Just before graduating, Judi left two months early to accept a job at the Municipality of Anchorage as a budget director, and worked for Mayor Tony Knowles for the next four years. She finally received her diploma that summer of 1982.
Judi met her husband, Tom Rosadiuk, at a Gold Kings hockey game in Fairbanks. Tom (UAF ‘59, College of Engineering) founded a Fairbanks engineering/surveying firm, which he grew to become PDC Inc. Engineers, with offices in Fairbanks and Anchorage. Judi moved back to Fairbanks to join Tom and develop and teach governance courses in rural Alaska for the UAA’s extension program. After a spring and summer of teaching, she accepted the chief financial officer position at Fairbanks North Star Borough.
Judi and Tom both retired in 1997 and took off on a road trip that fall. When Judi’s replacement at the borough did not work out, Mayor Sampson called and asked her to come back to work. After another nine months on the job, Judi’s successor was hired.
While Judi and Tom thought that they could relax in retirement and enjoy their travels, more challenges lay ahead. Returning from a trip to New Zealand and Australia in 2000, Judi found a registered letter waiting for her from her doctor. The letter said that her mammogram results were alarming and that she needed to consult with a surgeon. Within three days, she was diagnosed with cancer and made arrangements for surgery at the Mayo Clinic in Rochester, Minnesota. Judi continued her treatment in Fairbanks and Palm Springs, California.

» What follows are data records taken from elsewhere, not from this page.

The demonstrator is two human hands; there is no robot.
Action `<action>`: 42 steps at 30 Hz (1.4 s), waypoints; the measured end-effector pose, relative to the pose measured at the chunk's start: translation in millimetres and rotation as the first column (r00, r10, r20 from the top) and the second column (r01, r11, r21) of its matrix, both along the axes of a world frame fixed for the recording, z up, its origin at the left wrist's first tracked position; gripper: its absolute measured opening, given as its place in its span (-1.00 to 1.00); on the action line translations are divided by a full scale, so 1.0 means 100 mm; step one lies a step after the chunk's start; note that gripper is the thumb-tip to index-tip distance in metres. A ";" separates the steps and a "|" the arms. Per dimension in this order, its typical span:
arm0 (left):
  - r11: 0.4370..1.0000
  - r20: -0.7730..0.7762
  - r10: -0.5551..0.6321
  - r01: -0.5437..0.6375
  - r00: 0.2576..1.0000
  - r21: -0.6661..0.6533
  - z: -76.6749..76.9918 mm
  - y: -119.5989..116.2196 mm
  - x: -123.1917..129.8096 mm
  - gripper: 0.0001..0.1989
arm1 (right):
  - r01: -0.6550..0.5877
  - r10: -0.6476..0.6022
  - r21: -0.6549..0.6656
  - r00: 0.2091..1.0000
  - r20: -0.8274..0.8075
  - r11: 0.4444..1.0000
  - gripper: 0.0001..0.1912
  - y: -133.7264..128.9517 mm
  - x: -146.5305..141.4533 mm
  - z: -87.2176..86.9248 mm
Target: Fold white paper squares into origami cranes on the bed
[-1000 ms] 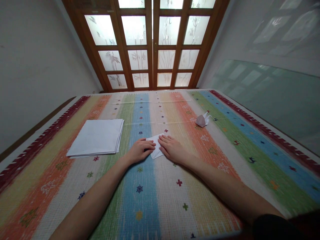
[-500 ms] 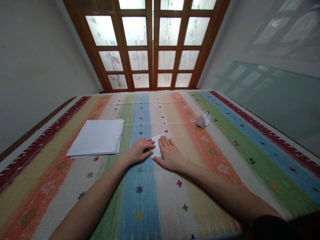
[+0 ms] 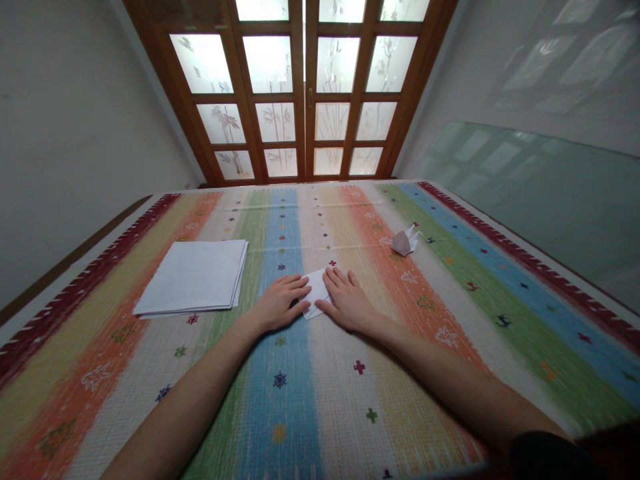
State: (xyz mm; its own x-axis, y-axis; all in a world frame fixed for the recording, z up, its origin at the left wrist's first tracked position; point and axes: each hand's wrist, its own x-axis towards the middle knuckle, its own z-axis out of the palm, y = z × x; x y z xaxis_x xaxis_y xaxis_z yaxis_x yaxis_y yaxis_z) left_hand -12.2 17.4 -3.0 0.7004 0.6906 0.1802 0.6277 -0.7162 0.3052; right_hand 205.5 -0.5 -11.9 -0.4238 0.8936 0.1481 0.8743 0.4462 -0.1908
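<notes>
A small folded piece of white paper [image 3: 315, 293] lies flat on the striped tablecloth, between my two hands. My left hand [image 3: 283, 301] rests on its left edge, palm down, fingers stretched out. On its right side lies my right hand [image 3: 349, 299], also flat, with the fingers extended over the paper's edge. Parts of the paper are hidden under both hands. Neither hand is wrapped round anything.
A stack of white paper sheets [image 3: 193, 275] lies to the left of my hands. An origami crane [image 3: 404, 241] stands at the right. Striped cloth [image 3: 345, 413] covers the table, which reaches to wooden doors with frosted panes [image 3: 306, 133]. A glass board [image 3: 540, 193] leans by the right wall.
My right hand has slid a little to the right across the paper, so more of the paper's middle shows. The left hand has barely moved.
</notes>
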 end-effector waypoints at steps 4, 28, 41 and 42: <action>1.000 -0.060 0.004 -0.004 0.998 0.012 0.04 -0.01 0.00 -0.60 | 0.067 -0.064 0.055 0.997 -0.053 0.996 -0.46 0.07 0.11 0.02; 0.995 -0.149 0.059 -0.046 0.987 0.091 0.06 -0.11 0.08 -0.51 | 0.241 -0.234 0.013 0.951 -0.205 0.970 -0.82 0.17 0.00 0.13; 0.992 -0.238 0.021 0.009 0.971 0.124 0.04 -0.13 0.08 -0.55 | 0.277 -0.273 -0.010 0.939 -0.211 0.961 -0.89 0.21 0.18 0.14; 0.993 -0.238 0.015 0.014 0.971 0.117 0.04 -0.12 0.08 -0.55 | 0.259 -0.253 -0.002 0.944 -0.213 0.966 -0.90 0.20 0.18 0.13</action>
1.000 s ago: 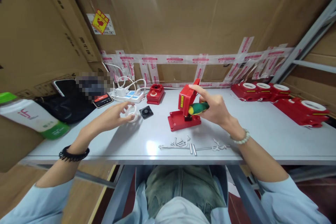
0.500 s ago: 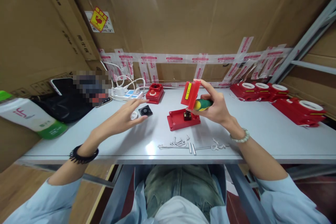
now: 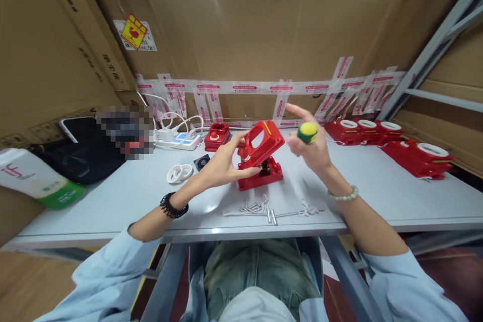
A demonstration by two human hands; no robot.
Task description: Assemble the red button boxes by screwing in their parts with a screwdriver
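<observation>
My left hand (image 3: 222, 165) grips a red plastic cover (image 3: 276, 142) with a large round opening, tilted above a red base (image 3: 272, 177) on the table. A small dark part with a brass tint (image 3: 265, 167) shows between cover and base. To their right, my right hand (image 3: 319, 151) is raised, closed around a green-and-yellow screwdriver handle (image 3: 308, 132), its index finger stretched out. The screwdriver's shaft cannot be seen. In front of the base lie several screws (image 3: 251, 207), two metal pins (image 3: 271, 216) and a white cord (image 3: 292, 214).
Left of the base are white rings (image 3: 177, 174) and a square black part (image 3: 201, 162). Behind stand another red unit (image 3: 217, 138) and a power strip (image 3: 181, 141). More red housings (image 3: 418, 158) with white rings line the right. A bottle (image 3: 56, 181) lies left; cardboard (image 3: 234, 25) rises behind.
My left hand has moved right and taken hold of the red cover, which has turned to show its round opening. My right hand has let the cover go and keeps the screwdriver.
</observation>
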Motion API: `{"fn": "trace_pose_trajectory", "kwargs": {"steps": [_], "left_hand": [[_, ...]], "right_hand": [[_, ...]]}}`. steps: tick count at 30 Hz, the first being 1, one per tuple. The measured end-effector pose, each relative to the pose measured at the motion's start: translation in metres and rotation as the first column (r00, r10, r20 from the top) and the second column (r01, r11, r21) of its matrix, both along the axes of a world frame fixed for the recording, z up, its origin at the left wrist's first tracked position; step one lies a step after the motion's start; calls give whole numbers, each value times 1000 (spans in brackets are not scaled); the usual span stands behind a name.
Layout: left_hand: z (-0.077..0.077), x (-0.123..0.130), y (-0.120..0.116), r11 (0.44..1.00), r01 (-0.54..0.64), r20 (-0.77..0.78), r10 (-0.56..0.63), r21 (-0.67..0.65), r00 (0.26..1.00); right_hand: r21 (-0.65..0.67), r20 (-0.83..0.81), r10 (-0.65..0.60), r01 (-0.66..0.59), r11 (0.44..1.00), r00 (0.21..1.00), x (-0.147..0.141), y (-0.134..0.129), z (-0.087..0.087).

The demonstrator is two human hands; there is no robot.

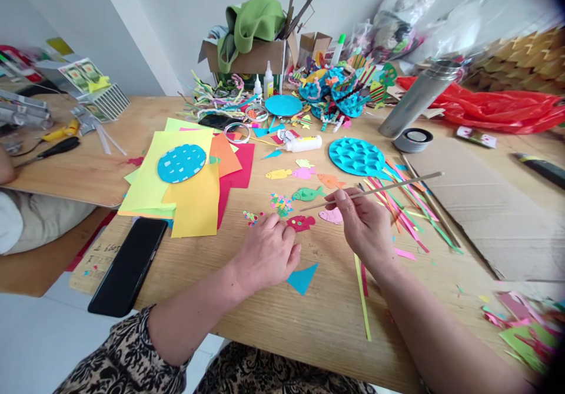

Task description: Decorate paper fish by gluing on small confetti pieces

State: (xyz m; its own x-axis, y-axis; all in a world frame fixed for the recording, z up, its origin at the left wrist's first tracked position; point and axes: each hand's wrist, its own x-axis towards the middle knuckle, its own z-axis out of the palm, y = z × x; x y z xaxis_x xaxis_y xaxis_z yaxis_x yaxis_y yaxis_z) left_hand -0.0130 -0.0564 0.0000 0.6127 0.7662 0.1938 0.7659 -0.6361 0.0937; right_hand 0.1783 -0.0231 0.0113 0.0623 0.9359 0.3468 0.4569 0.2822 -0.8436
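Note:
My right hand (pixel 364 226) pinches a thin wooden stick (pixel 397 183), its tip pointing left above a red paper fish (pixel 301 223) with small dots on it. Beside that fish, my left hand (pixel 267 251) rests low over the table with its fingers curled under; whatever they hold is hidden. Just beyond its fingertips lie small piles of coloured paper dots (pixel 281 204). A green paper fish (pixel 308 194), a pink paper fish (pixel 331 215), an orange one (pixel 331 180) and a yellow one (pixel 279 174) lie around. A blue paper scrap (pixel 304 278) is near my left wrist.
Coloured paper sheets (pixel 194 217) and a black phone (pixel 128 267) lie left. A white glue bottle (pixel 304 143) lies beyond the fish. Rightward are a scalloped blue disc (pixel 356 157), paper strips (pixel 415 211), cardboard (pixel 498 206) and a steel flask (pixel 419 99). Another person's arm (pixel 5 164) shows far left.

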Motion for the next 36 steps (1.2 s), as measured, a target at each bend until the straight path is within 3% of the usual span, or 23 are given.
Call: {"fn": "trace_pose_trajectory", "kwargs": {"steps": [4,13,18,22,36], "left_hand": [[2,3,-5,999,-15,-40,17,39,999],[2,9,-16,989,-118,-124,107,-89,987],[6,9,-17,979,-131,-122,112,-158,986],[8,9,-16,978,-118,-111,99,-173,989],[7,8,-16,981,-89,-66,79,-170,995]], "right_hand": [[-34,-16,46,-46,998,999,-4,-2,8],[8,197,344,-352,936,918,-36,9,40],[-22,274,418,-429,903,866,-58,19,33],[7,342,410,-438,899,846,-68,25,25],[-45,368,446,-464,885,816,-69,25,17]]}}
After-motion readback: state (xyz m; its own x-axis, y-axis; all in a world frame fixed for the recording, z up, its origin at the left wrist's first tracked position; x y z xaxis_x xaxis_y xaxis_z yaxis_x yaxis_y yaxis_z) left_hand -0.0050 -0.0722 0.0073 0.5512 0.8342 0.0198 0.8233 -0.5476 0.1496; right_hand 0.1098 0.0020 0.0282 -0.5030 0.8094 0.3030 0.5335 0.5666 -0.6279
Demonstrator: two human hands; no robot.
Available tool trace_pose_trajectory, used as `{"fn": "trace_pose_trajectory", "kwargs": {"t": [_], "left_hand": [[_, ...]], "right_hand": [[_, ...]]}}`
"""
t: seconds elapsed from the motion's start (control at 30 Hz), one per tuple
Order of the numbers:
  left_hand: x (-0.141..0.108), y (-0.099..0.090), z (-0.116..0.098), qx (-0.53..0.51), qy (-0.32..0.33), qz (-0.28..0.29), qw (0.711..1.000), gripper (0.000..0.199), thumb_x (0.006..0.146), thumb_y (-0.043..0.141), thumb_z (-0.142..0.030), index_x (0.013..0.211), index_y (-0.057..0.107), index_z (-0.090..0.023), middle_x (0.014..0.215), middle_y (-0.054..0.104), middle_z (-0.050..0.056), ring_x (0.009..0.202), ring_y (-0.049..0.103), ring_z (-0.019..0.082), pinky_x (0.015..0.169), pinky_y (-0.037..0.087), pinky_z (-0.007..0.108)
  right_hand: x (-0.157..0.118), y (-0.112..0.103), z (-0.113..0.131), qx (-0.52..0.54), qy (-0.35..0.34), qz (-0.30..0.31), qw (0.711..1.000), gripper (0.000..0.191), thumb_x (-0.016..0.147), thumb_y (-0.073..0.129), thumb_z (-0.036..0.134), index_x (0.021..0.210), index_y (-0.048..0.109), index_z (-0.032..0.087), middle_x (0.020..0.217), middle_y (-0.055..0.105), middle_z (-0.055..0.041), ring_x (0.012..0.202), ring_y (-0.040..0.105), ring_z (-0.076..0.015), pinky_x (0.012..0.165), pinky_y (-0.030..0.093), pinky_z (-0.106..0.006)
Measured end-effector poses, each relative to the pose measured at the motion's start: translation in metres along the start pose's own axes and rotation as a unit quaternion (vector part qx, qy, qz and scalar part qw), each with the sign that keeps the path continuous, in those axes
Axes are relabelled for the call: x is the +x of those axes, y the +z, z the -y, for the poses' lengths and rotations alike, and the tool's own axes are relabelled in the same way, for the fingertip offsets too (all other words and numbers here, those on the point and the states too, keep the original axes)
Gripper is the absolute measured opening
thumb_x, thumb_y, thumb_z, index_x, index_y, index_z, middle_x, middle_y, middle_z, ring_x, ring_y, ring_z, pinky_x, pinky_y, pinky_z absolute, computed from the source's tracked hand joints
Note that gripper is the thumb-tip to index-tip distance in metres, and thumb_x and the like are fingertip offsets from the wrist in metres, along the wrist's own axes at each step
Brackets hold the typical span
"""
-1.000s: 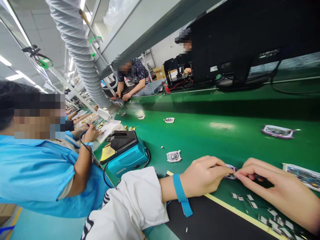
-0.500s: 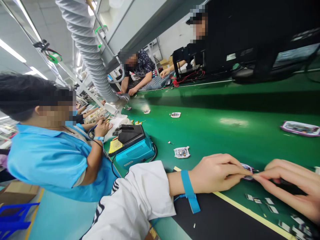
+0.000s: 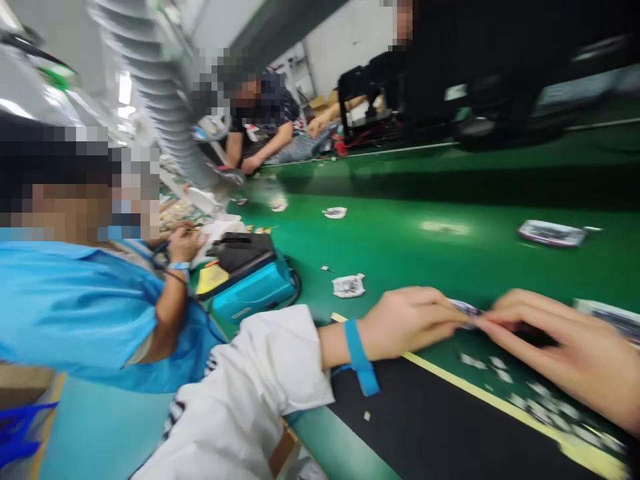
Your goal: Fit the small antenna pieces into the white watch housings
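At the right of the head view, the fingertips of both my hands meet at a small electronic device housing (image 3: 466,309) with a pale and purple rim, mostly covered by fingers. My left hand (image 3: 407,323), with a blue strap round its wrist, pinches the housing's near edge. Thumb and finger pressed together, my right hand (image 3: 560,347) grips at its other side; any smaller part there is too blurred to make out. Several small white-and-silver pieces (image 3: 543,403) lie on the green mat (image 3: 400,260) below my right hand.
A black mat (image 3: 430,420) edged with yellow tape lies in front. Open housings (image 3: 349,286) with circuit boards are spread over the green surface. To the left, a co-worker in blue (image 3: 90,300) sits beside a teal soldering station (image 3: 255,290). A ribbed duct (image 3: 155,87) hangs above.
The view has swung to the right, so the scene shifts left and slightly up, blurred. Both hands keep their pinch at the housing. Another housing has come into view behind my right hand.
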State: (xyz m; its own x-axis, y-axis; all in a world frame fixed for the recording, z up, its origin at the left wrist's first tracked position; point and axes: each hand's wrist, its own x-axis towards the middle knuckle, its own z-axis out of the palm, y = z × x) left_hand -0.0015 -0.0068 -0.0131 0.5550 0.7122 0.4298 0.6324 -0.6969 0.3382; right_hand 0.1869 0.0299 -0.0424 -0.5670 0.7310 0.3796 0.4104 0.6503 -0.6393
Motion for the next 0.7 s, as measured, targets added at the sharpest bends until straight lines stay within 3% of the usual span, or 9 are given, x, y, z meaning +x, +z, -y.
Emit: {"fn": "trace_pose_trajectory", "kwargs": {"t": [0.07, 0.13, 0.27, 0.4, 0.7], "left_hand": [[0.001, 0.003, 0.003, -0.026, -0.004, -0.036, 0.999, 0.018, 0.082, 0.046, -0.019, 0.086, 0.062, -0.012, 0.081, 0.063, 0.003, 0.075, 0.057, 0.008, 0.072, 0.048, 0.017], [0.002, 0.006, 0.006, -0.043, -0.02, -0.069, 0.996, 0.015, 0.081, 0.049, -0.018, 0.084, 0.062, -0.012, 0.08, 0.063, 0.003, 0.075, 0.057, 0.008, 0.071, 0.048, 0.018], [0.004, 0.004, 0.009, -0.03, -0.016, -0.056, 0.998, 0.013, 0.079, 0.051, -0.016, 0.085, 0.062, -0.012, 0.082, 0.063, 0.004, 0.078, 0.058, 0.009, 0.072, 0.048, 0.019], [0.005, 0.005, 0.01, 0.037, 0.013, -0.031, 0.999, 0.014, 0.08, 0.05, -0.016, 0.086, 0.062, -0.014, 0.085, 0.062, 0.003, 0.078, 0.058, 0.01, 0.071, 0.049, 0.021], [0.005, 0.004, 0.007, 0.127, 0.027, 0.022, 0.991, 0.017, 0.081, 0.046, -0.014, 0.091, 0.06, -0.015, 0.087, 0.06, 0.003, 0.079, 0.057, 0.012, 0.072, 0.049, 0.023]], "right_hand": [[0.005, -0.01, 0.009, -0.015, -0.024, -0.001, 1.0, 0.014, 0.079, 0.048, 0.034, 0.077, 0.055, 0.021, 0.073, 0.052, -0.0035, 0.068, 0.05, -0.0141, 0.06, 0.043, -0.029], [0.007, -0.016, 0.008, -0.036, -0.022, -0.026, 0.999, 0.027, 0.074, 0.055, 0.038, 0.093, 0.052, 0.019, 0.082, 0.052, -0.0048, 0.072, 0.05, -0.0138, 0.059, 0.044, -0.027], [0.002, -0.017, 0.001, -0.071, 0.019, 0.026, 0.997, 0.048, 0.07, 0.061, 0.04, 0.108, 0.046, 0.016, 0.101, 0.05, -0.0079, 0.085, 0.05, -0.0158, 0.069, 0.046, -0.029], [0.004, -0.013, 0.005, -0.067, 0.032, 0.075, 0.994, 0.045, 0.072, 0.058, 0.039, 0.109, 0.048, 0.015, 0.103, 0.051, -0.0084, 0.092, 0.05, -0.0182, 0.077, 0.045, -0.033], [0.009, -0.008, 0.005, -0.054, 0.015, 0.07, 0.996, 0.035, 0.075, 0.055, 0.035, 0.103, 0.055, 0.014, 0.094, 0.053, -0.0069, 0.086, 0.051, -0.0173, 0.075, 0.043, -0.032]]}}
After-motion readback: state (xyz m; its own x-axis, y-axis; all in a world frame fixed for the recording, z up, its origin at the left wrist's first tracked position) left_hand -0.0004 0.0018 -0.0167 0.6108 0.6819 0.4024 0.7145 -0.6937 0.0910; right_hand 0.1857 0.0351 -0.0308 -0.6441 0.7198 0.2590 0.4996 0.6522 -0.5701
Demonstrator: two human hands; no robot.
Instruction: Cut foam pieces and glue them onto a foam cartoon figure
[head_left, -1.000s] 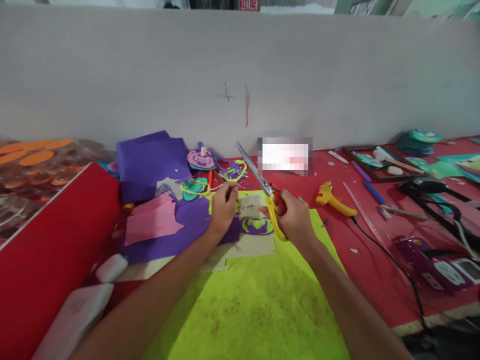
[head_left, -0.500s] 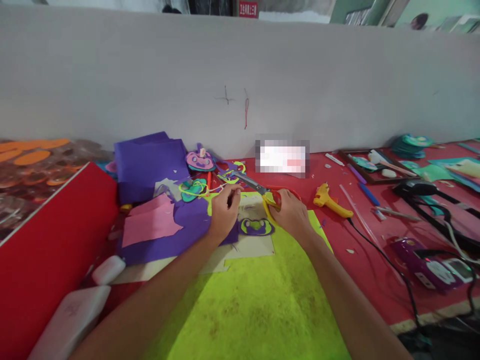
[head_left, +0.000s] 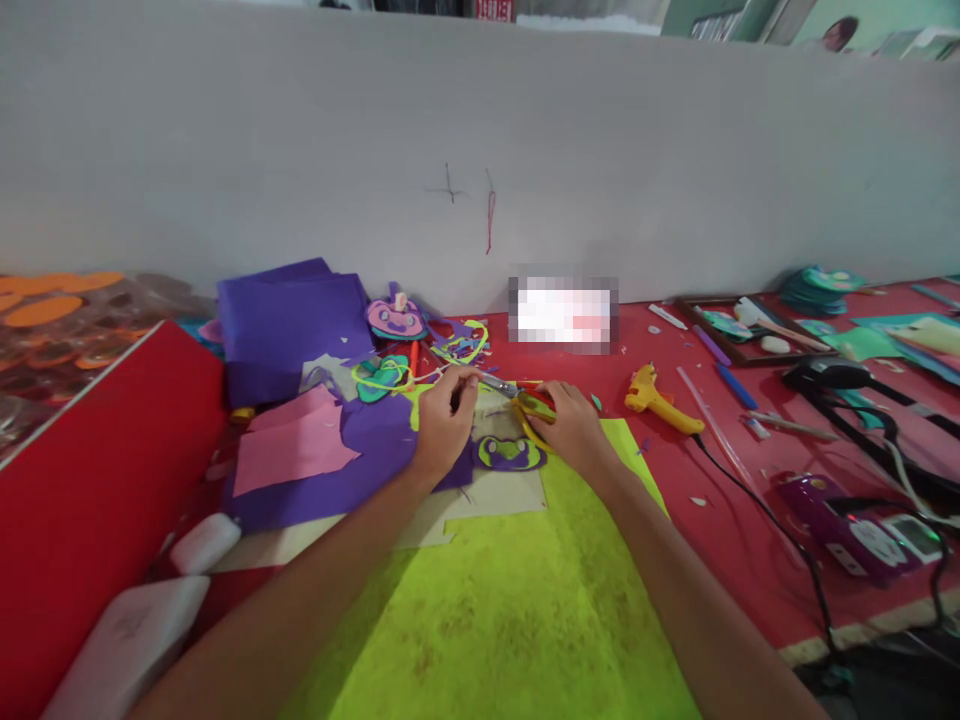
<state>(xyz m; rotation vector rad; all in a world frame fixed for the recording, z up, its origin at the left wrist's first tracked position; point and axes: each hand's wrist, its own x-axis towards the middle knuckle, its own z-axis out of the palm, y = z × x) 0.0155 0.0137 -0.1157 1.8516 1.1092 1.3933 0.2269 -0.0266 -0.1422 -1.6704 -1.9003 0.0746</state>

With only one grown child now living in Alaska, Judi and Tom decided in 2002 to make parallel moves, one by purchasing a winter home in La Conner, Washington and the other to make a rural lot on an island 25 miles southwest of Ketchikan their permanent residence. Developing the remote lot as a residence has been a major project. Judi and Tom purchased a historic float house—built sometime between 1928 and 1938—for the property. Tom has spent years improving the house and adding outbuildings, including a greenhouse, as well as water, sewer, and electrical generating systems, a ramp, and a 40-foot dock.
Always grateful for her second chance at higher education, Judi has contributed to UAF for years through donations to the School of Management and through her membership in the American Association of University Women. She and Tom also invest money into 529 College Savings Plans for all of her and Tom’s eight grandchildren. Maintaining her connection with UAF, Judi said that education plays a large role in determining how she and Tom approach life and all of its challenges.
For the immediate future, Judi and Tom will maintain their Alaska residency, travel to their south Kona fruit and macadamia nut farm in Hawaii, and monitor their health. Judi also looks forward to spending more time with her children, grandchildren, and friends, enjoying them as much as possible. She stays busy volunteering for several community committees, after spending nine years on the board of directors. She tries not to worry about the future, and just enjoys the adventures that life brings!